Targeted introduction of heritable point mutations into the plant mitochondrial genome

Affiliations

Targeted introduction of heritable point mutations into the plant mitochondrial genome

Joachim Forner et al. Nat Plants. 2022 Mar.

Abstract

The development of technologies for the genetic manipulation of mitochondrial genomes remains a major challenge. Here we report a method for the targeted introduction of mutations into plant mitochondrial DNA (mtDNA) that we refer to as transcription activator-like effector nuclease (TALEN) gene-drive mutagenesis (GDM), or TALEN-GDM. The method combines TALEN-induced site-specific cleavage of the mtDNA with selection for mutations that confer resistance to the TALEN cut. Applying TALEN-GDM to the tobacco mitochondrial nad9 gene, we isolated a large set of mutants carrying single amino acid substitutions in the Nad9 protein.

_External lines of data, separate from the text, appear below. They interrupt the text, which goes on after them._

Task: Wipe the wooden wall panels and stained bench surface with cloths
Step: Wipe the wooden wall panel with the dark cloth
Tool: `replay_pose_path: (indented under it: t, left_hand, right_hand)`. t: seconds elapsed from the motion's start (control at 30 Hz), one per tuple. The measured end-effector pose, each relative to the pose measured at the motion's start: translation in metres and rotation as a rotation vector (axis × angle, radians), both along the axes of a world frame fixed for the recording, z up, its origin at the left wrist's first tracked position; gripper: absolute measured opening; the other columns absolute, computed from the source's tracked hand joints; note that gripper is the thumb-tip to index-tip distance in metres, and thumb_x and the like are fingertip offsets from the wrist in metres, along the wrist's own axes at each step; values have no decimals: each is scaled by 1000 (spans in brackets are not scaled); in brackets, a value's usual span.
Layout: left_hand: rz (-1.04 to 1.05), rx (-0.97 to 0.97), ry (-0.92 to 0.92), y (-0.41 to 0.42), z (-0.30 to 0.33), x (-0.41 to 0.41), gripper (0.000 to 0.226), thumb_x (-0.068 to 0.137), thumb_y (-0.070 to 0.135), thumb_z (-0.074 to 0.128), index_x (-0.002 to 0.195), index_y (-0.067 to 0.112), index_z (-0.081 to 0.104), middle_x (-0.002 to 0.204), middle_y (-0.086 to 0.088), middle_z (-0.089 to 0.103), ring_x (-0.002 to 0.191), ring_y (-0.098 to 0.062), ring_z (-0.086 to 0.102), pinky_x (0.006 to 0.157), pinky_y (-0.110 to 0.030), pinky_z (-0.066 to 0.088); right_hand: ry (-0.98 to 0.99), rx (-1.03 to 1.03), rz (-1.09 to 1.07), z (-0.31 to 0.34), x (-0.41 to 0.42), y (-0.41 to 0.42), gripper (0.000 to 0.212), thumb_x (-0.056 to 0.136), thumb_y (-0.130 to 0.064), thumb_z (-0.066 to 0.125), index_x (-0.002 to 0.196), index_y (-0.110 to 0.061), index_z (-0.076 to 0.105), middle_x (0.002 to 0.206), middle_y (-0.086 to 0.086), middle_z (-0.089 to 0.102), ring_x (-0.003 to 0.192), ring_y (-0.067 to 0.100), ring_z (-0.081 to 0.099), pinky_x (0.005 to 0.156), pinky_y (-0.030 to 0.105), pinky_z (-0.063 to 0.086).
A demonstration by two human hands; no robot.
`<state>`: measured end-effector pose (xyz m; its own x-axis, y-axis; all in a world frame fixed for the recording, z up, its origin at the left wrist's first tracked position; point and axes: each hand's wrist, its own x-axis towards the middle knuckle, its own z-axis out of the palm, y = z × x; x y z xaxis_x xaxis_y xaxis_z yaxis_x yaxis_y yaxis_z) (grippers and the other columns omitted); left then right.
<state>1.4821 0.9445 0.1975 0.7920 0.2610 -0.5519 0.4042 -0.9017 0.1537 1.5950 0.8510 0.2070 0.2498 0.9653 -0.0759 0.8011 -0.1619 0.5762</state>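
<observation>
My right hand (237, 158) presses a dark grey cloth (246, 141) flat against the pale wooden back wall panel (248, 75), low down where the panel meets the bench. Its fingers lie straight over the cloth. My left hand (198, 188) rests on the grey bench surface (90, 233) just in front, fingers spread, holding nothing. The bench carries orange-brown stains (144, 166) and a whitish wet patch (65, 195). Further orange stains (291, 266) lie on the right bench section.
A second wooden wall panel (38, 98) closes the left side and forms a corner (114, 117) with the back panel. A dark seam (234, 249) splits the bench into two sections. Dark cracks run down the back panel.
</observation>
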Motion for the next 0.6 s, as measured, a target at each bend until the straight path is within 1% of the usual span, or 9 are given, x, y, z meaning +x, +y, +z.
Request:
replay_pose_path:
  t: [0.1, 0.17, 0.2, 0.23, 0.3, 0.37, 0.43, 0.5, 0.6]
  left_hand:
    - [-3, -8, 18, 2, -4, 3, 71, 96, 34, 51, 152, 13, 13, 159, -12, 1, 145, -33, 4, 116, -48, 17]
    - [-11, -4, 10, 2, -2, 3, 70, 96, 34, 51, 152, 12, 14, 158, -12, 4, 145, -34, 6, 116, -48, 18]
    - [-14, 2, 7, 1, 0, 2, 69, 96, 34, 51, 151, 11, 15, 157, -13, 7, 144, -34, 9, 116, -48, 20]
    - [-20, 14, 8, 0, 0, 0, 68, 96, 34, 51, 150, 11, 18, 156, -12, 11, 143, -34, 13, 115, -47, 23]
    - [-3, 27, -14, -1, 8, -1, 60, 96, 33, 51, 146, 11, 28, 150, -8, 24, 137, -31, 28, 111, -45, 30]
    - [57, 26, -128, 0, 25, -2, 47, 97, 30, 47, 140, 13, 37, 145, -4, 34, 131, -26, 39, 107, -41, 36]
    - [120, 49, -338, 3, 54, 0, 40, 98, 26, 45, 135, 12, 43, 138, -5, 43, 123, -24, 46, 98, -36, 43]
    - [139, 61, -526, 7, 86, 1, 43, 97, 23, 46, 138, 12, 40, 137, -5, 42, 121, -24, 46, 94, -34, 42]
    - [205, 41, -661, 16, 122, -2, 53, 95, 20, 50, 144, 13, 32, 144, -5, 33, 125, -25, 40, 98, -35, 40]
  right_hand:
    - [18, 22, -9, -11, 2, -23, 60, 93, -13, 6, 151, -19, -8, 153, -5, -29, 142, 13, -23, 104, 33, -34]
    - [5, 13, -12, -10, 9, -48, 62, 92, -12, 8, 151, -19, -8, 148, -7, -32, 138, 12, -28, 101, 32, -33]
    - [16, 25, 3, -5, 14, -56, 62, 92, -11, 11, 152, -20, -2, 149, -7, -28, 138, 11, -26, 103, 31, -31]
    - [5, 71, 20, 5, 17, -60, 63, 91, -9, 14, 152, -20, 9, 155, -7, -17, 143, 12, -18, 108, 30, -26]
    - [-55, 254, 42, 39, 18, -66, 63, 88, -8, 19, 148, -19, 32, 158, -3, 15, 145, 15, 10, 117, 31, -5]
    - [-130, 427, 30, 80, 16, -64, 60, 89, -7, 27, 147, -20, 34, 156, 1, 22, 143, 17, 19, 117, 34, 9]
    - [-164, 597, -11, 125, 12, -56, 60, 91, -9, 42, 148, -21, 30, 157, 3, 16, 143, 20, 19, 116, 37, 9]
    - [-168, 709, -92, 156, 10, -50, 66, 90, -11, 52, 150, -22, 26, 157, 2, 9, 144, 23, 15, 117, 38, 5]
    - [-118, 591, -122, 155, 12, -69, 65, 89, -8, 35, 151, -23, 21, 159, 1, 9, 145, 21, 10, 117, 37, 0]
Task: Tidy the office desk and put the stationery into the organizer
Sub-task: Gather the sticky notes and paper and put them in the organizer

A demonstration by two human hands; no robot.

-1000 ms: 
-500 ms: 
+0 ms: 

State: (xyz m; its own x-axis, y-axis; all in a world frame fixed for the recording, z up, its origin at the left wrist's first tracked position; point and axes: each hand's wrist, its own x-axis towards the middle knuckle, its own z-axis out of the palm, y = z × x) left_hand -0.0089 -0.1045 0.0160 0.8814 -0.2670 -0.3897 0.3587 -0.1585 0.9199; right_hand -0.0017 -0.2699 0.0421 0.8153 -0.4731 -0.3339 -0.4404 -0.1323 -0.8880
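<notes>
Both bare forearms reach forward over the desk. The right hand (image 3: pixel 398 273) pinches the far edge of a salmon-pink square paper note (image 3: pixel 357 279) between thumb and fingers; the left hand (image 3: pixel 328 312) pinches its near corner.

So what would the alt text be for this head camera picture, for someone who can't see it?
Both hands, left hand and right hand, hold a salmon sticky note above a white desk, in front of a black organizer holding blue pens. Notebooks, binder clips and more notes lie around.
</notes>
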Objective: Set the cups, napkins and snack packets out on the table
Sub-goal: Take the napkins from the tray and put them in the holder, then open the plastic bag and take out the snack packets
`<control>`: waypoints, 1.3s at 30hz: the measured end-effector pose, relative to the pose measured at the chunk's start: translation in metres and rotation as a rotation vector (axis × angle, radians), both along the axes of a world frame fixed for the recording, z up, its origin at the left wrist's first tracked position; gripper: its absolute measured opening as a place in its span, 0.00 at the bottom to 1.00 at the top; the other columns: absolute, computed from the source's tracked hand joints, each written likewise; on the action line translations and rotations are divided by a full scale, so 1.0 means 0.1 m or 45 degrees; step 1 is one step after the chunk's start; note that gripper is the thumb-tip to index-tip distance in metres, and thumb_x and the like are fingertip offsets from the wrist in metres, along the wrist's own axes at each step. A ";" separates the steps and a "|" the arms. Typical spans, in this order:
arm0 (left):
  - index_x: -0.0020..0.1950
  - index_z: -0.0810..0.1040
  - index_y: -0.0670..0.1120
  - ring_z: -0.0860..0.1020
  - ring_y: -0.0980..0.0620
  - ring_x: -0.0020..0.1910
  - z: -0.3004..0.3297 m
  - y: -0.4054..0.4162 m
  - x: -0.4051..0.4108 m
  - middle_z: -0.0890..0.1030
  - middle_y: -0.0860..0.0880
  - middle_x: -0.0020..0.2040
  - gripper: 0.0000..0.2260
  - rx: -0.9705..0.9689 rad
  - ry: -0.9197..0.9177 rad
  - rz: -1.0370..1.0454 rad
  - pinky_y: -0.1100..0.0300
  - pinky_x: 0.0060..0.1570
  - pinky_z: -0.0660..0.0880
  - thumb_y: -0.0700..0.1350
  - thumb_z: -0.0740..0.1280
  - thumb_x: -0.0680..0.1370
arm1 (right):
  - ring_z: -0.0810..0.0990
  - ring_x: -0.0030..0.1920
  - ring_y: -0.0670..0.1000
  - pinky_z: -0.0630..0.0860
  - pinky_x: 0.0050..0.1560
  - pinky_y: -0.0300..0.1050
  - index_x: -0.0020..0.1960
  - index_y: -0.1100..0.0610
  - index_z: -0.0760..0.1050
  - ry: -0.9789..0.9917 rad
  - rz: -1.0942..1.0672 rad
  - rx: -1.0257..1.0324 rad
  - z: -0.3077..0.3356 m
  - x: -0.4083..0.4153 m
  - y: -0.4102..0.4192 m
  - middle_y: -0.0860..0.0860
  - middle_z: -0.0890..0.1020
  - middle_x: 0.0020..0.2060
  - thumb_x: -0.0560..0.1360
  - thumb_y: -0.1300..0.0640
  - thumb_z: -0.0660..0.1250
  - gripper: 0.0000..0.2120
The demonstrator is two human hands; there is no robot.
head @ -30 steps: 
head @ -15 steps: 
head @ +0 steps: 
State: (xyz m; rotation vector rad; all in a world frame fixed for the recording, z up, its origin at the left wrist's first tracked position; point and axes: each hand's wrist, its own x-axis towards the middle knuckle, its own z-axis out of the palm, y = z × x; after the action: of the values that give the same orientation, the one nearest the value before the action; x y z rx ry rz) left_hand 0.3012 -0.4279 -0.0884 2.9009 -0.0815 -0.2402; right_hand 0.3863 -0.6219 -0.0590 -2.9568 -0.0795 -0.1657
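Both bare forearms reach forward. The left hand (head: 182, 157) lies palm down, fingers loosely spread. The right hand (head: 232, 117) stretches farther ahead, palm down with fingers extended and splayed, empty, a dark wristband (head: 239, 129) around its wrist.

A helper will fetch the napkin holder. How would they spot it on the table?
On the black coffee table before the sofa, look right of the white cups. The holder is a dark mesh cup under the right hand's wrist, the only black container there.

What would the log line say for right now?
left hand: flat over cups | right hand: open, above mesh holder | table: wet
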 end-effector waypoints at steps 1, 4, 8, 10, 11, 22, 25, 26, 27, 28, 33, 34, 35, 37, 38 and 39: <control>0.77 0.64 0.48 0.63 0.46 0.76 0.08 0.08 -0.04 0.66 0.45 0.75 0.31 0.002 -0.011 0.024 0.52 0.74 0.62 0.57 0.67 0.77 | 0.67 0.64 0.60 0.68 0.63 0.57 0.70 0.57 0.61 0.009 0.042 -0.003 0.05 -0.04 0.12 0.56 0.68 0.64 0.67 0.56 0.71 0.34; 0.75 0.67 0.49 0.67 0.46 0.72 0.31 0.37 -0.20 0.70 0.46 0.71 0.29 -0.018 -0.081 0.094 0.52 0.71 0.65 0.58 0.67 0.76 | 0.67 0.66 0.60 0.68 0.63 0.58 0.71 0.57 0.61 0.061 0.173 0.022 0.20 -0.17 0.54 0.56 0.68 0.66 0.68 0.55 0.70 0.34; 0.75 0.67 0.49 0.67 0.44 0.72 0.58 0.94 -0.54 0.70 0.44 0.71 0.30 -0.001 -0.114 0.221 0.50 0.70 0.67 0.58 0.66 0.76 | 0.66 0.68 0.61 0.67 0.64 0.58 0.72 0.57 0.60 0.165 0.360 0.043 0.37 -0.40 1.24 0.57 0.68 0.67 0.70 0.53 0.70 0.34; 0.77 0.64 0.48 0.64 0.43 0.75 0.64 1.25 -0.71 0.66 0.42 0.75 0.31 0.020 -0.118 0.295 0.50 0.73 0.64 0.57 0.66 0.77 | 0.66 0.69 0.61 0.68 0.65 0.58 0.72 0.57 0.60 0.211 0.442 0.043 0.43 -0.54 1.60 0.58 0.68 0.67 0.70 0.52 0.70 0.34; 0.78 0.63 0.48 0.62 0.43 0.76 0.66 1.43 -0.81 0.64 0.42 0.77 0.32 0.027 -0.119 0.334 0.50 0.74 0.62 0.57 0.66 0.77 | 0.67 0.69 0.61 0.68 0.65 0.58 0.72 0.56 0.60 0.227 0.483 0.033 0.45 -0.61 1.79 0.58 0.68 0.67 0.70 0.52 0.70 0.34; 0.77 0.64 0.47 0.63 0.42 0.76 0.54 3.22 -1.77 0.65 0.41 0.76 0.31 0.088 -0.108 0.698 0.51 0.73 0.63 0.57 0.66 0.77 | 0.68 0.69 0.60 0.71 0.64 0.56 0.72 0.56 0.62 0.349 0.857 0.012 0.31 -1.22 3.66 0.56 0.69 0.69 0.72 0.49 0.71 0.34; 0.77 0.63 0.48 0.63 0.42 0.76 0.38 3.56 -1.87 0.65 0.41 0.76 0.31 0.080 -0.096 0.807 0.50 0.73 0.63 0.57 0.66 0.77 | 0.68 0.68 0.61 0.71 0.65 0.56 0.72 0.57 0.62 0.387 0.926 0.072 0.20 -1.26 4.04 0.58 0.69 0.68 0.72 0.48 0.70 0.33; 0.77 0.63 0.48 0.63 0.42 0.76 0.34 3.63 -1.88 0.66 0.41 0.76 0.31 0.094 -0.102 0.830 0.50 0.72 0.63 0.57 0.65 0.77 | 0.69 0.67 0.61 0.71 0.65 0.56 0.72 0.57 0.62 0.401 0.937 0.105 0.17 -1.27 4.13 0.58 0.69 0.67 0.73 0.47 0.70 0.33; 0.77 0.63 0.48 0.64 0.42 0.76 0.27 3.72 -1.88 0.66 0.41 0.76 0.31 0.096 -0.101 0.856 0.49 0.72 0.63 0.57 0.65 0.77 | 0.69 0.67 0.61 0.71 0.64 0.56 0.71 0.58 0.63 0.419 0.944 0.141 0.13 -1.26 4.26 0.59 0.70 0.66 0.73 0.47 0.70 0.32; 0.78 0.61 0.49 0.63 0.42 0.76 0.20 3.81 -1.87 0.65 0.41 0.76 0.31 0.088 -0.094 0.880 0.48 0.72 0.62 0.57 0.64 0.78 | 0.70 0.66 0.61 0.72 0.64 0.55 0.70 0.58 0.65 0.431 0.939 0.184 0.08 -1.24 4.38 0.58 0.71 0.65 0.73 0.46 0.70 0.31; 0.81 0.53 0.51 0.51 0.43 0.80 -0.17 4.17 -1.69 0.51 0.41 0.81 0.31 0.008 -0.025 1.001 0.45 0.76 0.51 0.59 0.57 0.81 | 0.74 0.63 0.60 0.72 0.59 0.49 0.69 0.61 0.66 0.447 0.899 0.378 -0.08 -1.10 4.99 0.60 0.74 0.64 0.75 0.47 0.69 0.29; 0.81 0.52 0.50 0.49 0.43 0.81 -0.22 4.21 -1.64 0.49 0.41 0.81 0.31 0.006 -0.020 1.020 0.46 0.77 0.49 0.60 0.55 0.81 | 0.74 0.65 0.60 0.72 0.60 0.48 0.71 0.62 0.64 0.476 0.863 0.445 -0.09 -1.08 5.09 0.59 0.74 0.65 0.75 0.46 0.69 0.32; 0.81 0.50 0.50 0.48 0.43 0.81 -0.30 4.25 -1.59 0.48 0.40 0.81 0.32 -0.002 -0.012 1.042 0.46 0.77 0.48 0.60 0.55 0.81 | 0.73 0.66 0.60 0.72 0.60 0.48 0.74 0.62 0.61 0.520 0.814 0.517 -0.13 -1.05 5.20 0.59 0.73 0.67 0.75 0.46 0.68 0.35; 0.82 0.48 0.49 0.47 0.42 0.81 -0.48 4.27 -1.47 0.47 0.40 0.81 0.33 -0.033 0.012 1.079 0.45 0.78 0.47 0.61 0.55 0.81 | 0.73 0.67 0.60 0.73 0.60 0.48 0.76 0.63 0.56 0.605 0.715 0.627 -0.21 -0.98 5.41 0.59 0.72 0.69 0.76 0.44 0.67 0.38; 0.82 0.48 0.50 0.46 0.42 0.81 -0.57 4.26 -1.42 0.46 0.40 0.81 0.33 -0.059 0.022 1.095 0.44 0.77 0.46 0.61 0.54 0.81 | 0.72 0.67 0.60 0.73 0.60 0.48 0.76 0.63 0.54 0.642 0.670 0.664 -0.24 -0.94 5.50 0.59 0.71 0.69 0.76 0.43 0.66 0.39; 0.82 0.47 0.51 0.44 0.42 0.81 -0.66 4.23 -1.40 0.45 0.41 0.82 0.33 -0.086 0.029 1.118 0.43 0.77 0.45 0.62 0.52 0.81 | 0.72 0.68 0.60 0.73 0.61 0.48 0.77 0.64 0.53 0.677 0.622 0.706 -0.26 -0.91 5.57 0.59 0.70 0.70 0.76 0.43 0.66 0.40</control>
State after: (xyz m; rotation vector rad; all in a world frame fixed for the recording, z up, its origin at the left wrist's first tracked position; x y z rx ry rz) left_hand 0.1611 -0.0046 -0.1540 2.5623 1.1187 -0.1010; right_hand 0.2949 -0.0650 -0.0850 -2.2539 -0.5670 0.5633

The mutants could be purified to homochondriomy and stably inherited their edited mtDNA in the expected maternal fashion. TALEN-GDM induces both transitions and transversions, and can access most nucleotide positions within the TALEN binding site. Our work provides an efficient method for targeted mitochondrial genome editing that produces genetically stable, homochondriomic and fertile plants with specific point mutations in their mtDNA.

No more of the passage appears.